Citriculture in São Paulo has proven to be a true environmental asset. A survey conducted by Fundecitrus, a research centre that brings together producers and industry, shows that in the last 30 years the sector has reduced its productive area, which considers only the areas with trees in production age, by 40%, going from 631,000 hectares in 1988 to 376,000 hectares in the current harvest.


In the same period, employing technologies and increasingly efficient planting systems, productivity went from 13.75 tons per hectare to an average of 42.64 tons of oranges per hectare, an upsurge of 210%.


With a more efficient production, the sector managed to guarantee a production in harmony with biodiversity.
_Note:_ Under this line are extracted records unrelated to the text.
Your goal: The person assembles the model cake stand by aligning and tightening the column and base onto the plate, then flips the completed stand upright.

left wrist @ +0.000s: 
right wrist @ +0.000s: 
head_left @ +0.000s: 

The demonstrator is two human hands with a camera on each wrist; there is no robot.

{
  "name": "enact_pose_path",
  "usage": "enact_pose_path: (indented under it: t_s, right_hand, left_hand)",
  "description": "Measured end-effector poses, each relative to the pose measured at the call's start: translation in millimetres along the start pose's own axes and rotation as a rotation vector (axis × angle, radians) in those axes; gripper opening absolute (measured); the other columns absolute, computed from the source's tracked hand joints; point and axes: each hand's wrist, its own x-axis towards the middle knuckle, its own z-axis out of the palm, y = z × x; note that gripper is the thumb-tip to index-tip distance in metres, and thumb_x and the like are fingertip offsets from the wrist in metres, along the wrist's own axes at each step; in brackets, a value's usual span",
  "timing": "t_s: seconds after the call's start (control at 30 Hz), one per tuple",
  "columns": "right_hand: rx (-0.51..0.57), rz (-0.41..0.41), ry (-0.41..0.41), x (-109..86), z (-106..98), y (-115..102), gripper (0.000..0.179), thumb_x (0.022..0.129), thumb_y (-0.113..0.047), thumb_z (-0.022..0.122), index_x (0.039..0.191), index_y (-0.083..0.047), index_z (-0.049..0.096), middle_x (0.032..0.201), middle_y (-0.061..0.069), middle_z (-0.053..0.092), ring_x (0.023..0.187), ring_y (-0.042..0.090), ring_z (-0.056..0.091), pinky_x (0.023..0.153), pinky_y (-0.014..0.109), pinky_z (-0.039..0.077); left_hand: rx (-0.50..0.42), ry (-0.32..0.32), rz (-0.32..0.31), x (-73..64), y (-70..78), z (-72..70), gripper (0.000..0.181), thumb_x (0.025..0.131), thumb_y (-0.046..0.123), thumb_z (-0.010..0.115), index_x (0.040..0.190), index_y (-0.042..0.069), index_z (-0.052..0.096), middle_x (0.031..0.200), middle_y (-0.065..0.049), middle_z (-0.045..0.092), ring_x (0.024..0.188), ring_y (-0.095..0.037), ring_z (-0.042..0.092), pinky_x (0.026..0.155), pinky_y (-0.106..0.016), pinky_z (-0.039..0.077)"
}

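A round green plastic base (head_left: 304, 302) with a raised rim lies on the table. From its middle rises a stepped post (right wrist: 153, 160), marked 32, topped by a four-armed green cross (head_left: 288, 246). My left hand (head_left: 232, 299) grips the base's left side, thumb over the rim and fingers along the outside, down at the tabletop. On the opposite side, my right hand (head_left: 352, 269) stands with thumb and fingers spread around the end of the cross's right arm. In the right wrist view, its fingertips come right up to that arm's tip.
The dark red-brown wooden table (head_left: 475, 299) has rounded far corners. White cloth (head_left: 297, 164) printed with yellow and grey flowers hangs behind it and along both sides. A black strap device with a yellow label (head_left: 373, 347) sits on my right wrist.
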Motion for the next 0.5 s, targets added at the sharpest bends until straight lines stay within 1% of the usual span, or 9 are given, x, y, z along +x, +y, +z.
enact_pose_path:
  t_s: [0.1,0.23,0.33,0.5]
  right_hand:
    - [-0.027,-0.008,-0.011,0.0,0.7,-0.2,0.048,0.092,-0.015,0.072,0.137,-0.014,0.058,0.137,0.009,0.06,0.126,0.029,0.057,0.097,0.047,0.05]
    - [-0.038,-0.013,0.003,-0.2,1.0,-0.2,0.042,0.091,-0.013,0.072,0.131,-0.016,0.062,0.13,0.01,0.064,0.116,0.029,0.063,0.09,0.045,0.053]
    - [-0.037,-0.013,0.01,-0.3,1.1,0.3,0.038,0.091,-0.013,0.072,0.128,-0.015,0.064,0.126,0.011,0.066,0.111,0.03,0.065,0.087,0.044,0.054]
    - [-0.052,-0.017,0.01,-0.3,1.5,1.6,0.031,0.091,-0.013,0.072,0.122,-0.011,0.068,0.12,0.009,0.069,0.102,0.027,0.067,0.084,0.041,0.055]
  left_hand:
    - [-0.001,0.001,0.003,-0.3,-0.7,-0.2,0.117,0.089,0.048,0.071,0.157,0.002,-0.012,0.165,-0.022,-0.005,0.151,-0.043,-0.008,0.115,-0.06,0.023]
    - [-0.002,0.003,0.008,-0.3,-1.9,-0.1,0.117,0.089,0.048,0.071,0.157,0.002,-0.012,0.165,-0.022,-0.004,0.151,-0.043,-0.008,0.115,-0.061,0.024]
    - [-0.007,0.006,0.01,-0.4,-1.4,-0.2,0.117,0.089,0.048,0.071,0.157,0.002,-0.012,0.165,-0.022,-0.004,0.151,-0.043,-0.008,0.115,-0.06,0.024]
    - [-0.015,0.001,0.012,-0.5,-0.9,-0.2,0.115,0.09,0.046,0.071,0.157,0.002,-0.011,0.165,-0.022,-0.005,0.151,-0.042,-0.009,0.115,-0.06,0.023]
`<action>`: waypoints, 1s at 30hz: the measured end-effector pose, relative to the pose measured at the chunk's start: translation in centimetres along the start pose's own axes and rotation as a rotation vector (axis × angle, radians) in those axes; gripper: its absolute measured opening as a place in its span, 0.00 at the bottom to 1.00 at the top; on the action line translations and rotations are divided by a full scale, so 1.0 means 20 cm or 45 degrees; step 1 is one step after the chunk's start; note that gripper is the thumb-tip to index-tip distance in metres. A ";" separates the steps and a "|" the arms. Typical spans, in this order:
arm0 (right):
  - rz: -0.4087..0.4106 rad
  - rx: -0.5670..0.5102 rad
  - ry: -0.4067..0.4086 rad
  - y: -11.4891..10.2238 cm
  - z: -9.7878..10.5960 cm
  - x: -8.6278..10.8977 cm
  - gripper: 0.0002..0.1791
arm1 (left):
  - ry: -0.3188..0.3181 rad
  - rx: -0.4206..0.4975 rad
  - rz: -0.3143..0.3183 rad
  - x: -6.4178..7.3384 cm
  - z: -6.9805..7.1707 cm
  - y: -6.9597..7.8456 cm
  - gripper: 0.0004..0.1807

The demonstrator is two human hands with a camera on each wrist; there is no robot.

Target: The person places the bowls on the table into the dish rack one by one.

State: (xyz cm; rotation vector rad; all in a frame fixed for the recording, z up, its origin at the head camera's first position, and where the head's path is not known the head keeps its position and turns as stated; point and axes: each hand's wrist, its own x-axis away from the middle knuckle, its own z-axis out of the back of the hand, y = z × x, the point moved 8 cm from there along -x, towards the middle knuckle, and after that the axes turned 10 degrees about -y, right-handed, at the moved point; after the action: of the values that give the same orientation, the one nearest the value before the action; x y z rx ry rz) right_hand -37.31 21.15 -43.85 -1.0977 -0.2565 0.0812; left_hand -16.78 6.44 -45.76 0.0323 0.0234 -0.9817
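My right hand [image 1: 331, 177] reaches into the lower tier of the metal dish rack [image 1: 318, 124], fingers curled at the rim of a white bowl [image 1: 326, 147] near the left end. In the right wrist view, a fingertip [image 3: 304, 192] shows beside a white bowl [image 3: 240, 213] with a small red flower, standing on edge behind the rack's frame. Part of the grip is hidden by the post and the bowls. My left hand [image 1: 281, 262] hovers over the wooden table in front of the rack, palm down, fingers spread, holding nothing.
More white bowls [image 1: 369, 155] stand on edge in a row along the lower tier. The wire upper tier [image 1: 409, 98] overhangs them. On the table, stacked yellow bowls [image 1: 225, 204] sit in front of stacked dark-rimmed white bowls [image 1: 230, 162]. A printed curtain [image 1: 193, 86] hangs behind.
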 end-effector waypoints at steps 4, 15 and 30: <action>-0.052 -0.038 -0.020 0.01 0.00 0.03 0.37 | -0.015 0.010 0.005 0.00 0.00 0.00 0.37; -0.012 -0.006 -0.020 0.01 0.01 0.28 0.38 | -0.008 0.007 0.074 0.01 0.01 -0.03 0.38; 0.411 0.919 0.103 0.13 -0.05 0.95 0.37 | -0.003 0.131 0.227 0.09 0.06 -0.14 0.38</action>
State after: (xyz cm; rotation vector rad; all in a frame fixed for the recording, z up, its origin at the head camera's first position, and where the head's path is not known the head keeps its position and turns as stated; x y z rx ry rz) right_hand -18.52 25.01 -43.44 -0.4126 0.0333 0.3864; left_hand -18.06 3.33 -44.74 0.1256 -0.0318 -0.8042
Data from Fundecitrus, crossed with information from the Rural Environmental Registry (CAR) and IBGE, show that in the 2019/2020 harvest, properties with citrus crops encompassed 181,750 hectares of native forest. Considering the total planted area of oranges is of 459,058 hectares, and that it comprises both areas with trees in production age and the areas with young and not yet productive trees, for every 2.52 hectares planted with citrus crops, 1 hectare corresponds to native forest areas.


Another aspect that highlights the sustainability of the sector is the production consorted with honey. In the last 10 years, the honey production in the orange areas of the State of São Paulo grew 136%. With the use of technologies and balanced application of chemical pesticides, the honey produced in this area currently responds for 84% of the State’s total production.